THE IMMIGRATION ACTS

 

 

Heard at Field House

Via Teams

Decision & Reasons Promulgated

On 5 August 2021

On 21 September 2021

 

 

 

Before

 

UPPER TRIBUNAL JUDGE LANE

 

 

Between

 

THE SECRETARY OF STATE FOR THE HOME DEPARTMENT

Appellant

and

 

AZAM AURANGIB

NADIA RAHMAN

Respondents

 

 

Representation:

For the Appellant: Mr Youssefian

For the Respondent: Mr Walker, Senior Presenting Officer

 

 

DECISION AND REASONS

1.              I shall refer to the appellant as the 'respondent' and the respondents as the 'appellants', as they appeared respectively before the First-tier Tribunal. The appellants are a married couple and citizens of Bangladesh born in 1983 and 1990 respectively. They appealed to the First-tier Tribunal against a decision of the Secretary of State dated 20 November 2019 refusing their human rights applications. The First-tier Tribunal, in a decision promulgated on 15 January 2021, allowed their appeals. The Secretary of State now appeals, with permission, to the Upper Tribunal.

2.              The judge found [98] that there existed no very significant obstacles to the family reintegrating in Bangladesh. Accordingly, the appellants could not satisfy the Immigration Rules and the judge went on to find that there exist compelling circumstances which required her to allow the appeal on Article 8 ECHR grounds [111]. She found that the matter of delay on the part of the Secretary of State in determining the appellants' human rights application (3.5 years) was a significant factor [111] as it had led the appellants to believe (erroneously) that they were not overstayers. This, in turn, diminished the public interest concerned with the removal of the appellants.

3.              The grounds make a number of challenges to the judge's reasoning. As regards delay, the Secretary of State argues that, whatever the appellants may have considered to be their immigration status, they were overstayers and that, in the absence of exceptional circumstances, their appeals should have been dismissed.

4.              In my opinion, that ground is without merit. The judge makes it clear [109] that the appellants did not believe that they had indefinite leave to remain (and therefore did know that their leave to remain remained precarious) but it was open to her to find that they thought that 'their life in the United Kingdom was taking on a more permanent form' because they genuinely believed that their application had been made in time [109] and that that finding justified giving 'more than a little weight' to their private life in the Article 8 ECHR proportionality exercise. Having thus determined that delay was a relevant factor in this way, the weight attaching to that factor was a matter for the judge; that she attached significant weight was not an error of law and the Secretary of State's challenge no more than a disagreement with the Tribunal (see EB (Kosovo) [2008] UKHL 41 at [16]).

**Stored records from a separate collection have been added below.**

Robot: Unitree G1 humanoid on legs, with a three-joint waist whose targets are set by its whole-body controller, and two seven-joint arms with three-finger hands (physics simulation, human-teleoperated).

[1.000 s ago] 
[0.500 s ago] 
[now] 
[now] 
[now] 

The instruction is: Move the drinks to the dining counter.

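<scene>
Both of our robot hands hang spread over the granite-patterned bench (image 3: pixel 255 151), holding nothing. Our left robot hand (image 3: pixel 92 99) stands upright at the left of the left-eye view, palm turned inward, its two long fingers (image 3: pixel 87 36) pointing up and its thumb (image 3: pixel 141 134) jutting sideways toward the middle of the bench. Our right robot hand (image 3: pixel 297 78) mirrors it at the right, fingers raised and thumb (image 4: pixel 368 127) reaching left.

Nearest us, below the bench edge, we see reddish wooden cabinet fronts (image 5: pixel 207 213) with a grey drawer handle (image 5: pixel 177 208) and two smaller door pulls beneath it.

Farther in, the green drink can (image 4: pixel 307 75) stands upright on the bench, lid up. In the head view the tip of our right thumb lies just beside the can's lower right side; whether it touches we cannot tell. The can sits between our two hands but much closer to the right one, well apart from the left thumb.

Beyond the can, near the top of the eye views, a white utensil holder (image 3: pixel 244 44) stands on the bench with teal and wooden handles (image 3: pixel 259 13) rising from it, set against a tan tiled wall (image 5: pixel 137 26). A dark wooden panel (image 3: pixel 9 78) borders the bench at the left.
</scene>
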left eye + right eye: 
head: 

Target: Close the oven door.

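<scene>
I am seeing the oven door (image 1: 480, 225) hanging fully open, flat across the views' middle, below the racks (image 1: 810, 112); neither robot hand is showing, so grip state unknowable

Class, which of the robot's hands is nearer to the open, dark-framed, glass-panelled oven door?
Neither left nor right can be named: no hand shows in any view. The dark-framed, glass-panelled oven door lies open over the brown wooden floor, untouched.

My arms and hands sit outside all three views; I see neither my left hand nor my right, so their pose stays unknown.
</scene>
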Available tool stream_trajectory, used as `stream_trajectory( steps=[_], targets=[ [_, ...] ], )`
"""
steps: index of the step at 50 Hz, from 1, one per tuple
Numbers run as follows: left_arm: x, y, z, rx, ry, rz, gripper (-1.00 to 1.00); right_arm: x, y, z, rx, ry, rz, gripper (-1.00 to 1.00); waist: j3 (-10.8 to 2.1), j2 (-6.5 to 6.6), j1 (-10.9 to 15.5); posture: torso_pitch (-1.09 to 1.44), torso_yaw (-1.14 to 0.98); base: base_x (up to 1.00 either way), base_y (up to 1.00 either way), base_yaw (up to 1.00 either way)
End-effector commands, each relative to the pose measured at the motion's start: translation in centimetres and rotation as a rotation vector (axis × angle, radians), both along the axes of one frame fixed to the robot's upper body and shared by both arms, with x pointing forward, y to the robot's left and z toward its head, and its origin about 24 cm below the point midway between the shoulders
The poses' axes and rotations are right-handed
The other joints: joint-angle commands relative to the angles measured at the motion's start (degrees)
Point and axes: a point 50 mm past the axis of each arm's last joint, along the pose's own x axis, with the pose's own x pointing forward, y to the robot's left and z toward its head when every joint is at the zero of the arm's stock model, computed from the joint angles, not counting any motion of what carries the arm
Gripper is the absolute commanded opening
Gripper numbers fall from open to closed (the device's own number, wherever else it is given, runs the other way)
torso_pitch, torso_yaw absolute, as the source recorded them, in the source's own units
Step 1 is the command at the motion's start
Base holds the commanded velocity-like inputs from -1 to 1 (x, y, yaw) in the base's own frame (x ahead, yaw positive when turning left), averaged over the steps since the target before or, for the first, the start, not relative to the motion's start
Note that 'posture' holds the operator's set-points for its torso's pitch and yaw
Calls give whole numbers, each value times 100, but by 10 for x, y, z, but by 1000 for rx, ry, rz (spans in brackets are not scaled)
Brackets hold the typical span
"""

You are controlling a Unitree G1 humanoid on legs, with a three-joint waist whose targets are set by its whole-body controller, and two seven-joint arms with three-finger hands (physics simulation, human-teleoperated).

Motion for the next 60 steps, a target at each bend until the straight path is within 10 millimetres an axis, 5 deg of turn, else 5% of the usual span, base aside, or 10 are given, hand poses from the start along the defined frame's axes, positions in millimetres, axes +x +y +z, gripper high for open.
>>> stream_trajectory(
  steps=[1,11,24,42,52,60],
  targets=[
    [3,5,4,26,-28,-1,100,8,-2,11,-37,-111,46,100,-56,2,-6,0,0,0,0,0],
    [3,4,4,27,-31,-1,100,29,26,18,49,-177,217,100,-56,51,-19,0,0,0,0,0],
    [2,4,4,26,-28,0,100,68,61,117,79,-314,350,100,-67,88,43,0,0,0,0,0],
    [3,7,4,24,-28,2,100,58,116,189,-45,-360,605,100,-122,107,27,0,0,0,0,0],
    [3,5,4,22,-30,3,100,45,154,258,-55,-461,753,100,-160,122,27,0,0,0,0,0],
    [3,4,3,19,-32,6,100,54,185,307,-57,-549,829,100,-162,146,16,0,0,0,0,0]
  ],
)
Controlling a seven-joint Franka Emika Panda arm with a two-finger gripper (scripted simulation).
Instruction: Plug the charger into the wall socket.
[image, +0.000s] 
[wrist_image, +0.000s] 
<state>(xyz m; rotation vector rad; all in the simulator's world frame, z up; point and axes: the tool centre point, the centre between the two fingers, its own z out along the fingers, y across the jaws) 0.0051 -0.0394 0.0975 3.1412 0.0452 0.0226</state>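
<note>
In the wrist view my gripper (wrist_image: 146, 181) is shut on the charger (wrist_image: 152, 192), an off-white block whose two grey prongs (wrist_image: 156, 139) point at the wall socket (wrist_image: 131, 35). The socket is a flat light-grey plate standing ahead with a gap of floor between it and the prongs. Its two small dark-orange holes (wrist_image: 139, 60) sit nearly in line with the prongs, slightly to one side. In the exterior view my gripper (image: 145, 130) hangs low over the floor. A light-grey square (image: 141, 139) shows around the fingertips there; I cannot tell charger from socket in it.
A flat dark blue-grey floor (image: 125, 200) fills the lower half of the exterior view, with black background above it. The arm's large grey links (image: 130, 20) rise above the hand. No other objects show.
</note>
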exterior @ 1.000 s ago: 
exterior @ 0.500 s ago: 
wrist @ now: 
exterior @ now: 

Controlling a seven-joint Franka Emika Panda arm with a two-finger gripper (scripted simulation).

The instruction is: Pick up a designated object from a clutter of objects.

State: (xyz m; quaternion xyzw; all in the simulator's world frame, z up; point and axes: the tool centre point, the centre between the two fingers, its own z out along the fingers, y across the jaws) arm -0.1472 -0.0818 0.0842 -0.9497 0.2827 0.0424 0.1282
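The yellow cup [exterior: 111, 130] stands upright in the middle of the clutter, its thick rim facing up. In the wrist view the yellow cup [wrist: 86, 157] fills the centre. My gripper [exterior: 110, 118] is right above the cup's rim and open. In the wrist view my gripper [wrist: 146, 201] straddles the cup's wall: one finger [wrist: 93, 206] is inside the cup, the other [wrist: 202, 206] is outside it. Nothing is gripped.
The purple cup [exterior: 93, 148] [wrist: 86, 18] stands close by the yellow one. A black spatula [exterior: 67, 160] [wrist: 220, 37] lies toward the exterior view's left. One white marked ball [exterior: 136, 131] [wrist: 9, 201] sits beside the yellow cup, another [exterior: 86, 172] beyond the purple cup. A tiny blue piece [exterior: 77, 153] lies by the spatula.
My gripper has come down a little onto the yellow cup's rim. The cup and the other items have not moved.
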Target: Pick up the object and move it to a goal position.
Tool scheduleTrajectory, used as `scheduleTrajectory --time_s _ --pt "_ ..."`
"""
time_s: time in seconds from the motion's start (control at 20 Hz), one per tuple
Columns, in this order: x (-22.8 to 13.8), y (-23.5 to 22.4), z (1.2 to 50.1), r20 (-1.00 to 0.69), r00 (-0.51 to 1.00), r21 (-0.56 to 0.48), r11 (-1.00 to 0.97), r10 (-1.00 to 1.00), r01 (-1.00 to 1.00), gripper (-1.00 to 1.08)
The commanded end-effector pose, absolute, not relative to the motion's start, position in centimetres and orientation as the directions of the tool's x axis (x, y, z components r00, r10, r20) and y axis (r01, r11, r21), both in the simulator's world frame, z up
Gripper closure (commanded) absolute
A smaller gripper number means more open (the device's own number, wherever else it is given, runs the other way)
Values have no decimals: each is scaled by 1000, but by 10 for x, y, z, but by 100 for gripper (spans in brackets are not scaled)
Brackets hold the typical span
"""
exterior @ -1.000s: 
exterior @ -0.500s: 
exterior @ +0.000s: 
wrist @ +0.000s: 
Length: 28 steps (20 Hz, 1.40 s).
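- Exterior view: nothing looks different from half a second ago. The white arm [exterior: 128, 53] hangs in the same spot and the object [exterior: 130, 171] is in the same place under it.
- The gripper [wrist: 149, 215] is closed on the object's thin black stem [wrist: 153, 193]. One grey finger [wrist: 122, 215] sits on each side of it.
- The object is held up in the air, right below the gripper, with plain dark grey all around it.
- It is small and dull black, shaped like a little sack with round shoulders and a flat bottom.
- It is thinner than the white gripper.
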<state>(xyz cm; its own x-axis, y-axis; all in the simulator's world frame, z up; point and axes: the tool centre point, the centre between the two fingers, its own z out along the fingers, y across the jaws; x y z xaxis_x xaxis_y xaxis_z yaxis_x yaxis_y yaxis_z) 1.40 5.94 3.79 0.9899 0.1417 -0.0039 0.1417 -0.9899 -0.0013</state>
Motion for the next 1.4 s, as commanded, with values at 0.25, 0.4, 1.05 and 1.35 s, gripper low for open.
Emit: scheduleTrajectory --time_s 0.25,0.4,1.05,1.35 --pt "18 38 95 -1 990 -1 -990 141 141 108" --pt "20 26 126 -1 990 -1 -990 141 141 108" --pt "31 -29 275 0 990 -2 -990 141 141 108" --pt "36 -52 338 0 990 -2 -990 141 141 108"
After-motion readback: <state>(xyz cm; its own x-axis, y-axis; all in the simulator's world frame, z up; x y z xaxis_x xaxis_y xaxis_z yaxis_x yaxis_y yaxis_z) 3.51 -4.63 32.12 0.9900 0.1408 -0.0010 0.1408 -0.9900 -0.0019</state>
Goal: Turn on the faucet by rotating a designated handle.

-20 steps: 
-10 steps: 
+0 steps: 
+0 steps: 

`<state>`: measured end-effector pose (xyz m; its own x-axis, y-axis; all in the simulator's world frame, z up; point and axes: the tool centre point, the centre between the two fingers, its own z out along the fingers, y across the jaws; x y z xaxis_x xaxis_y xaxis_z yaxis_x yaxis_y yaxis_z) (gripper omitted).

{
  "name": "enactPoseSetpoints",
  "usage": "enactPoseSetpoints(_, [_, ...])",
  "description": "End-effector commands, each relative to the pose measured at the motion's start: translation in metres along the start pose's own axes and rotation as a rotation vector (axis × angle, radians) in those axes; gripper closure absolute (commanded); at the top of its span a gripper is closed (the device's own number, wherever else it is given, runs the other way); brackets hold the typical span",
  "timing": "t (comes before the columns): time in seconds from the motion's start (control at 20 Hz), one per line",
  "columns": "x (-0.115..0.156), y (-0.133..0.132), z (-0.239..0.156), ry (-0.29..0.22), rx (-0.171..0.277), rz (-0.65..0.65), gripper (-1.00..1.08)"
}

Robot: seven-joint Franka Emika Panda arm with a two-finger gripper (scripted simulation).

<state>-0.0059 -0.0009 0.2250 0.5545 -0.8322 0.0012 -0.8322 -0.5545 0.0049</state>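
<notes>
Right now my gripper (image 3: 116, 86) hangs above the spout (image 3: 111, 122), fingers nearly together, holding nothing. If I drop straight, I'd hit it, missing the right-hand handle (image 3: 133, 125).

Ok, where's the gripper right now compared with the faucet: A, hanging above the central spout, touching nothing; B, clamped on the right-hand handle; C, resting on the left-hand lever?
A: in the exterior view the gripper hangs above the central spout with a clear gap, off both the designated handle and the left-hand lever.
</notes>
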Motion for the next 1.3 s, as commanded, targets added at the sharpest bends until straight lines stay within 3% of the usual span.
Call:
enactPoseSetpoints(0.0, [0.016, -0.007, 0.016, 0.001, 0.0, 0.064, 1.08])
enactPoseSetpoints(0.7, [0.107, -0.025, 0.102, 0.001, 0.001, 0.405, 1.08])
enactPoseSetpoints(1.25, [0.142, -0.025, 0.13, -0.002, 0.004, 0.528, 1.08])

5.              I agree also with Mr Youssefian, who appeared for the appellants before both Tribunals, that the Secretary of State's complaint that the judge has not clearly found whether either or both of family life and private are engaged does not amount to an material error of law. The same factors are likely to apply in both cases and there is no indication that, in her thorough decision, the judge has taken account of irrelevant matters or ignored relevant ones.

6.              The outcome reached by the judge was plainly available to her on the evidence. In particular, having properly considered that delay was a factor, the judge correctly took account of the effect which it had on the appellants and their subjective view of their own immigration status was not irrational. There is nothing in the First-tier Tribunal's decision which requires correction of interference by the Upper Tribunal (see SSHD v AH (Sudan) [2007] UKHL 49 at [30]: 'Appellate courts should not rush to find such misdirections simply because they might have reached a different conclusion on the facts or expressed themselves differently.'). In the circumstances, the Secretary of State's appeal is dismissed.

 

Notice of Decision

The Secretary of State's appeal is dismissed.